Since March 2018, Beam Financial and CEO Aaron Du have advertised that people using the Beam app will “get 24/7 access to [their] funds” with “NO LOCKUP.” On its website, the company promised, “[Y]ou can easily make an unlimited number of free transfers into and out of your Beam account at any time” and that “[f]unds will arrive in 3–5 business days observing normal bank processing time.”

Beam Financial complaint exhibitThe company also touted gold-medal-winning interest rates – “200x more” than the interest that deposits would earn elsewhere.

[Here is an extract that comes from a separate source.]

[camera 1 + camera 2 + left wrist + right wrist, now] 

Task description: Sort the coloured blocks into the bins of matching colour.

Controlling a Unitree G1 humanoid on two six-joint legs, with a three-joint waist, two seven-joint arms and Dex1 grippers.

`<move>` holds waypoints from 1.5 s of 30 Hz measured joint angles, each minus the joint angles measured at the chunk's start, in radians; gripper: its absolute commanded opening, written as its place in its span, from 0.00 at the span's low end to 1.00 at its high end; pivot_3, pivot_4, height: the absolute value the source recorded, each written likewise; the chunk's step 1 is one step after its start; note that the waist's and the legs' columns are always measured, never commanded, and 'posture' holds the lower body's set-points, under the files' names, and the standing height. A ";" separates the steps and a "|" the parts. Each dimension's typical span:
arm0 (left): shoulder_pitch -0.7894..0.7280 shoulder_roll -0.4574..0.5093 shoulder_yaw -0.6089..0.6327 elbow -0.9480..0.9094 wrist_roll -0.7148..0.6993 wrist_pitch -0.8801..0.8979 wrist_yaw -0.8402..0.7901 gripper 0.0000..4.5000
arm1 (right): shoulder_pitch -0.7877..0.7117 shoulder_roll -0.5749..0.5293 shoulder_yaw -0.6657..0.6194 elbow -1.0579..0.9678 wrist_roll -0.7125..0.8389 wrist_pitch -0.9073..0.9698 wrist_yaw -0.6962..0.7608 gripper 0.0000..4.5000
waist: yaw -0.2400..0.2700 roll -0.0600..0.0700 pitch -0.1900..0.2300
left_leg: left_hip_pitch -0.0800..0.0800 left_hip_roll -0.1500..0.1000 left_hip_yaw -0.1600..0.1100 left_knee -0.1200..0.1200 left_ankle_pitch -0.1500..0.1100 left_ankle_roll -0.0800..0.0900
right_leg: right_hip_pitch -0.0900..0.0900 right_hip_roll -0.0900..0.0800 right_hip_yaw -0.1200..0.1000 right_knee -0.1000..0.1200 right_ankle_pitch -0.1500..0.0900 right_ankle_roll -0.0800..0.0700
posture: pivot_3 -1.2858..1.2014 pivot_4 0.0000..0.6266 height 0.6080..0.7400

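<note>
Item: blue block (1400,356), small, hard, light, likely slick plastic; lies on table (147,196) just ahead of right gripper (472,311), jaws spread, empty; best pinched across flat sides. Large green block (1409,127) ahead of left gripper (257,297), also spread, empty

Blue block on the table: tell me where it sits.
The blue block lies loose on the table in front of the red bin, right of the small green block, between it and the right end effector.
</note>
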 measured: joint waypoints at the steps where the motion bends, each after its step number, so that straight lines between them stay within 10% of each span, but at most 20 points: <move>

But for consumers, Beam’s promises landed flat. The FTC alleges that many people couldn’t withdraw their funds as the company claimed and only got access after long delays and repeated complaints. Customers also reported that their emails, texts, and phone calls went unanswered or they got boilerplate responses that didn’t address their particular concerns. When the defendants did respond, they often put the blame on unnamed “banking partners” or “technology partners,” indicating that consumers would get their money by “next week.” But the FTC says that for many people, a week turned into months.

Beam allegedly slipped on those high interest rate representations, too. According to the complaint, the defendants repeatedly claimed that users would get “the industry’s best possible rate” of at least 0.2% or 1%. In fact, many new users received a much lower interest rate of 0.04%.

The case is pending in federal court in California. Even at this early stage, it serves as a reminder that established truth-in-advertising principles apply in the online financial marketplace.